The no-LMI alternative for first home buyers
If you are a first home buyer, the federal First Home Guarantee can let you buy with as little as a 5% deposit and pay no LMI: the government guarantees the gap to 20%, so the lender doesn't require insurance. From 1 October 2025 the scheme removed place limits and income caps and lifted property price caps (e.g. $1.5m for Sydney/NSW capital and regional centres, $950k Melbourne/VIC, $1m Brisbane/QLD and the ACT). You may also be able to build your deposit through the ATO's First Home Super Saver scheme (up to a $50,000 lifetime release, max $15,000 per year, plus deemed earnings). See how the First Home Guarantee 5% deposit works.
Model this in True Loan
To see your own LMI and how it flows into total cost, open True Loan and set:
- Property value and Deposit: the calculator derives your LVR and shows the LMI estimate (zero at ≤80%).
- Capitalise LMI: toggle this to compare paying it upfront against adding it to the loan and paying interest on it.
- Interest rate and loan term, so the capitalised-premium interest is reflected in total cost.
Then use Compare to run a 90% LVR scenario against a 95% LVR scenario side by side, and watch upfront LMI, total interest and funds-at-settlement change. If you want to test how a sustained Offset balance or an Extra repayment ($/month) chips away at a capitalised premium, set those two inputs separately; they are not the same field. See also how much LMI is on a $600k loan with a 10% deposit.
Common questions and mistakes
Is LMI annual or one-off? One-off. It is charged at settlement (or capitalised), not yearly.
Does LMI protect me? No. It protects the lender if you default. You pay it, but the cover is theirs.

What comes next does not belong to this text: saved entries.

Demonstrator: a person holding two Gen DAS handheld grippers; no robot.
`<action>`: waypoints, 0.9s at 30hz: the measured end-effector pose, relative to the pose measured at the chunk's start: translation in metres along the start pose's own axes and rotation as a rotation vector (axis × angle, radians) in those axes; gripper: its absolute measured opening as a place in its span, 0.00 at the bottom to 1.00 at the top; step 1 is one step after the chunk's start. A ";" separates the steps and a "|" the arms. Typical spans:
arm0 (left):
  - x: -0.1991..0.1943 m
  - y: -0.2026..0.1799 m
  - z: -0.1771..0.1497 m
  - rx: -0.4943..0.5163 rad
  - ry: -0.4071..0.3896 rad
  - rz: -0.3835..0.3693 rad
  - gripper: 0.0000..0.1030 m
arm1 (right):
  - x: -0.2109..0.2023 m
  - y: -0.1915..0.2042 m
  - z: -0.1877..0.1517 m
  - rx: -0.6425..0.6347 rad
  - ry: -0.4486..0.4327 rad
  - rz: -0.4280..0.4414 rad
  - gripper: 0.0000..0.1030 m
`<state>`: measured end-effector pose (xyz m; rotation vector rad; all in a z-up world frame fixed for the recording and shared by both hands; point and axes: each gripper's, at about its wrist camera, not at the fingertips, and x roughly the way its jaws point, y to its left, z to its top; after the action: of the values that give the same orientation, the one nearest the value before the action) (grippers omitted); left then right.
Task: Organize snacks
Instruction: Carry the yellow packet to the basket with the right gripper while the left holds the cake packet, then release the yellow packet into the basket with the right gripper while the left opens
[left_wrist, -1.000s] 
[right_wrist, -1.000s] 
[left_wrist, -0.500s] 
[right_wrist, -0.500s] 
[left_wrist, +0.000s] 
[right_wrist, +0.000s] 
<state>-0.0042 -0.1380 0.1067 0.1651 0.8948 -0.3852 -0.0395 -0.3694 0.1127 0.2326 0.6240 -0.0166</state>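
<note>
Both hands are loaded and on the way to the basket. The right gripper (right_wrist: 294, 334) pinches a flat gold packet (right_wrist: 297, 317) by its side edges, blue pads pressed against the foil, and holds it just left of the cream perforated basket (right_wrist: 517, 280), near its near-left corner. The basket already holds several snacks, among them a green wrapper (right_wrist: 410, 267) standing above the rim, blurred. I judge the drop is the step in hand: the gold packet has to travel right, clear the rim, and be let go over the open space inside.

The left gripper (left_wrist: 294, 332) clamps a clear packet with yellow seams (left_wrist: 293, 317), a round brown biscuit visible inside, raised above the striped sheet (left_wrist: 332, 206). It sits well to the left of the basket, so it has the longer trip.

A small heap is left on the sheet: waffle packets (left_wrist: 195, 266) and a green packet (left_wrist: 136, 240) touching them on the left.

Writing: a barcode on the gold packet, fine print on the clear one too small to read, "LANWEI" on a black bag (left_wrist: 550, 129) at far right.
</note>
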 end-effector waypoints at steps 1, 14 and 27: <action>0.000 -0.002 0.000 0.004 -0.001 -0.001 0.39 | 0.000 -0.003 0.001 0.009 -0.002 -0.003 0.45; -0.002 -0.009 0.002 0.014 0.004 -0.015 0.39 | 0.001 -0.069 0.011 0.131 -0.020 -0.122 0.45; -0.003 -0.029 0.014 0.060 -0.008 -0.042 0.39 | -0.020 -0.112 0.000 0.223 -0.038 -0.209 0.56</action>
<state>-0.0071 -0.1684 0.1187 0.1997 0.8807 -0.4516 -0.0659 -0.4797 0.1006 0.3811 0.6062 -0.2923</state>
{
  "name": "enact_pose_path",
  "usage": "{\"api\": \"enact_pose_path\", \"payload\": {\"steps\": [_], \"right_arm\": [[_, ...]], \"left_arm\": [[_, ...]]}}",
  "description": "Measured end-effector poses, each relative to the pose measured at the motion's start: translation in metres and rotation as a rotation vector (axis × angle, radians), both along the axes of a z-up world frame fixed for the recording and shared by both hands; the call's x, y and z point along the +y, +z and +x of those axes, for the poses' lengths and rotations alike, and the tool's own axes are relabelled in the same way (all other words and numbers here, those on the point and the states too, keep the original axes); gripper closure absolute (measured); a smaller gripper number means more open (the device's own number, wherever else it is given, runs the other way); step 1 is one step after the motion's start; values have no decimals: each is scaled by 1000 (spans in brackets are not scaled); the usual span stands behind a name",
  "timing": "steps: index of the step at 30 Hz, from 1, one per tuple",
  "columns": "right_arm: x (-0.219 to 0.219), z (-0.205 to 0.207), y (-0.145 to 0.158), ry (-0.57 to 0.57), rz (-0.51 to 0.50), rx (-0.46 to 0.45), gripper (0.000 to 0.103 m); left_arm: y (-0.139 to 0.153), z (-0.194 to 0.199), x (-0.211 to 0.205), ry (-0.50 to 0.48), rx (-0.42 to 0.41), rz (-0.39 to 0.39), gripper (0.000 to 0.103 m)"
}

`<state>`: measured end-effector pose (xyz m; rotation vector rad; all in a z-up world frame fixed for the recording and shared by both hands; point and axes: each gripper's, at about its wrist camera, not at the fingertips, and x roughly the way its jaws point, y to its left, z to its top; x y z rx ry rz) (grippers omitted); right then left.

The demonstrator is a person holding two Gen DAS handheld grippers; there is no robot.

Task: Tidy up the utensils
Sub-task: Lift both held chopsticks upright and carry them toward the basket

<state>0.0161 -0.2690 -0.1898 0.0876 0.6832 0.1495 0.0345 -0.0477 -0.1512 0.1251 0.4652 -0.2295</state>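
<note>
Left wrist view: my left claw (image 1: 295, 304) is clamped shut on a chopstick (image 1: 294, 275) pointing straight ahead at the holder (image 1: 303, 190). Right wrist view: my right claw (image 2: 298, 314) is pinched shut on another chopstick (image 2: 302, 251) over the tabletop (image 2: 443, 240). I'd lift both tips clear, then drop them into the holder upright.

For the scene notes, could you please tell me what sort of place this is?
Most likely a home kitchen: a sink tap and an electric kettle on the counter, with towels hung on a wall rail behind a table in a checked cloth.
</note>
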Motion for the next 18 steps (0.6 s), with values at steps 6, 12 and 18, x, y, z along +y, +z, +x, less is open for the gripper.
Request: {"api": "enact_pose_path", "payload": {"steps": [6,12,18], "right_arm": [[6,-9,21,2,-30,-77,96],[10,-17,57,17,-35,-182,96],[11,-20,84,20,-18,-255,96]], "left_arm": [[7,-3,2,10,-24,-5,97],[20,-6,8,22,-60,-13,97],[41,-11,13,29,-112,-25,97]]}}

Why does 5% deposit cost more than double 10%? Two effects stack: the premium rate roughly doubles across the band, and it applies to a larger loan.

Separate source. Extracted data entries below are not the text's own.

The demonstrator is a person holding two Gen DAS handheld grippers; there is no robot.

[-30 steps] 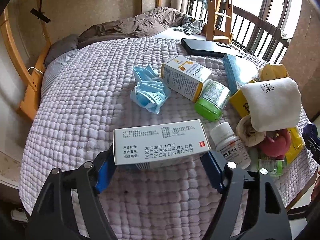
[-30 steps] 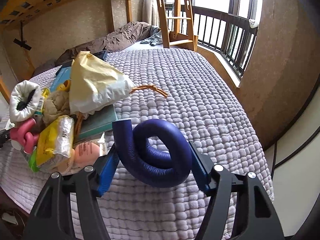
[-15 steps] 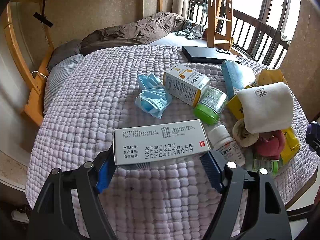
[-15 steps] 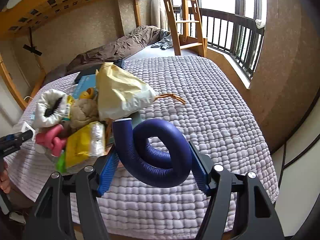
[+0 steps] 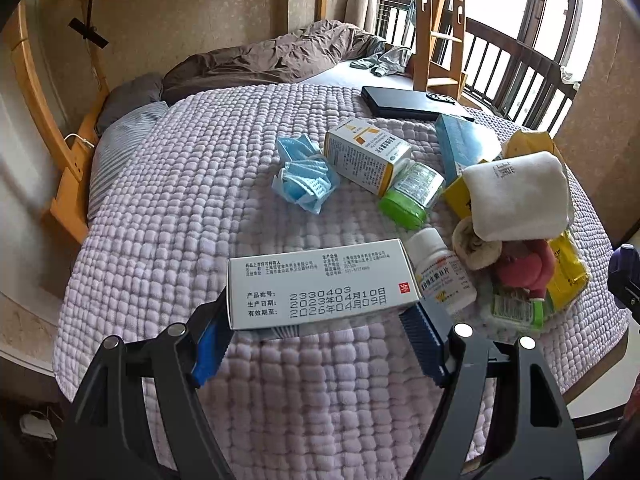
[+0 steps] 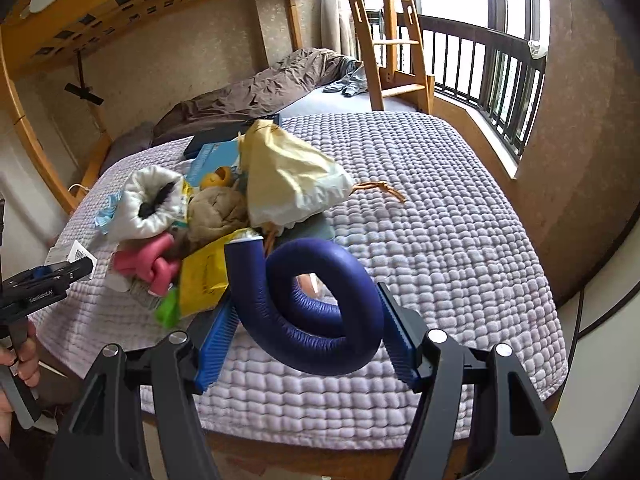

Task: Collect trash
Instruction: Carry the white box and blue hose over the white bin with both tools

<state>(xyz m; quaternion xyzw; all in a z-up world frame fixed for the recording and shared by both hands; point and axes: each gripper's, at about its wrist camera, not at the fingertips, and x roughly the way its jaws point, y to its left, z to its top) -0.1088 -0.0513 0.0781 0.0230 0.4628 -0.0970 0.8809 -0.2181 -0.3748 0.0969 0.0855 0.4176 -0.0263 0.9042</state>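
Observation:
My left gripper (image 5: 316, 332) is shut on a white medicine box (image 5: 320, 282) with printed dates, held above the lilac quilt (image 5: 192, 220). My right gripper (image 6: 306, 330) is shut on a coiled dark blue foam tube (image 6: 308, 300), lifted over the bed's near edge. On the quilt lie crumpled blue face masks (image 5: 304, 176), a yellow-and-white box (image 5: 366, 154), a green-lidded jar (image 5: 412, 194), a white pill bottle (image 5: 438, 268) and a pile with a rolled white towel (image 5: 520, 196), pink dumbbell (image 6: 150, 266) and yellow packet (image 6: 204, 276).
A pale yellow drawstring bag (image 6: 288, 180) tops the pile. A black laptop (image 5: 412, 102) and blue box (image 5: 464, 148) lie further back. A brown duvet (image 5: 272, 60) and wooden ladder (image 6: 376, 40) stand behind; a railing (image 6: 500, 76) lines the right. A hand (image 6: 16, 364) holds the left gripper's handle.
Both grippers have pulled back and up from the bed with their loads, so more of the quilt and room shows. The right view has tilted upward. The items on the quilt stayed put.

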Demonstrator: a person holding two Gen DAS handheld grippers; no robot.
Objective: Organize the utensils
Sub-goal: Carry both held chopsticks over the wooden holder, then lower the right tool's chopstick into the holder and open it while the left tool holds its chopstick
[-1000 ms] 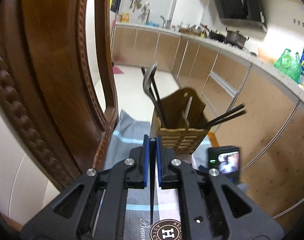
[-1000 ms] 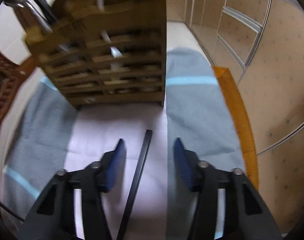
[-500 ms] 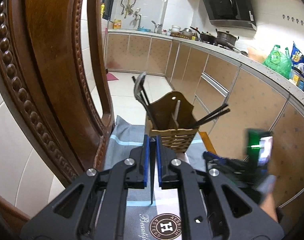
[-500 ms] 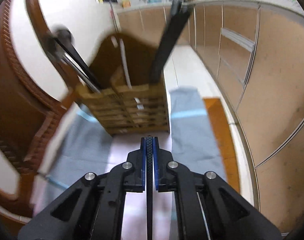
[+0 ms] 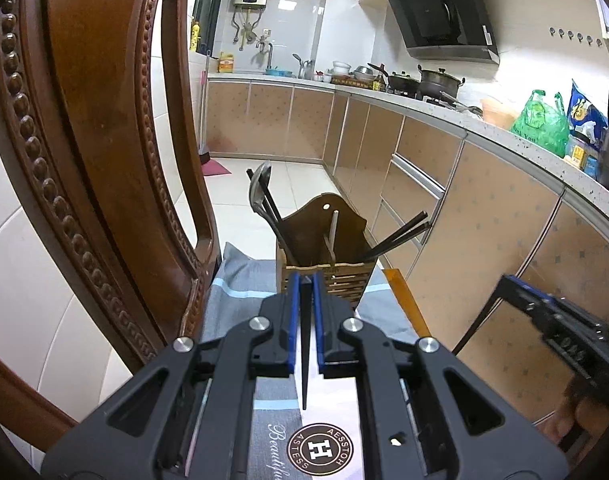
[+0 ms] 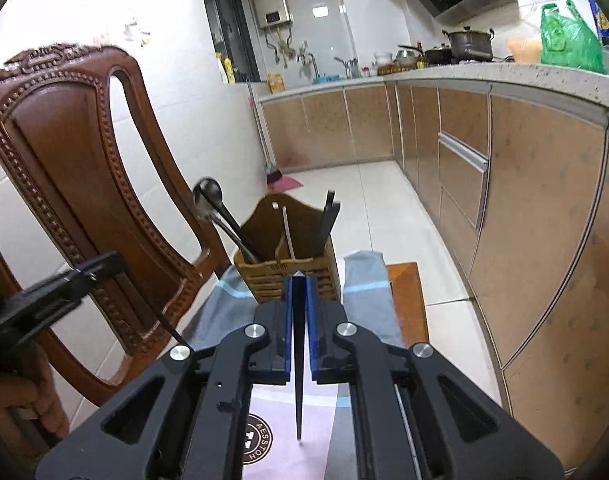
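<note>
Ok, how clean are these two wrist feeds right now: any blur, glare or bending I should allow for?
Left wrist view: sharp, though the fisheye bows the counter edge; black vignette in the corners. Right wrist view: also sharp on the utensil holder, while the left gripper at the frame edge is smeared; the wall upper left is washed out by bright light.

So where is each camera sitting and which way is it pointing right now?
Left wrist view: on the left gripper, facing the wooden utensil holder and kitchen counter; the carved chair is close on its left. Its own fingers clamp a black chopstick; the right gripper shows at the right edge.
Right wrist view: on the right gripper, facing the same holder; its fingers clamp another chopstick. The left gripper and a hand show at left.
Shared: holder, chair, cloth, cabinets.
</note>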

Can I avoid it? Reaching ≤80% LVR avoids it entirely; first home buyers may qualify for the First Home Guarantee; some lenders waive it for certain professions or with a guarantor. Exact eligibility varies.
Is capitalised LMI free? No. You pay interest on it for the loan's life. Model both ways in True Loan.
Figures here are estimates based on True Loan's indicative LMI rates and AU 2025-26 settings; real premiums are set by insurers and lenders and will differ. This is general information, not financial or credit advice. Check official sources such as moneysmart.gov.au, Housing Australia and the ATO before deciding.
This guide is general information and estimates only — not financial or credit advice. Figures vary by lender and circumstances; always confirm with official sources.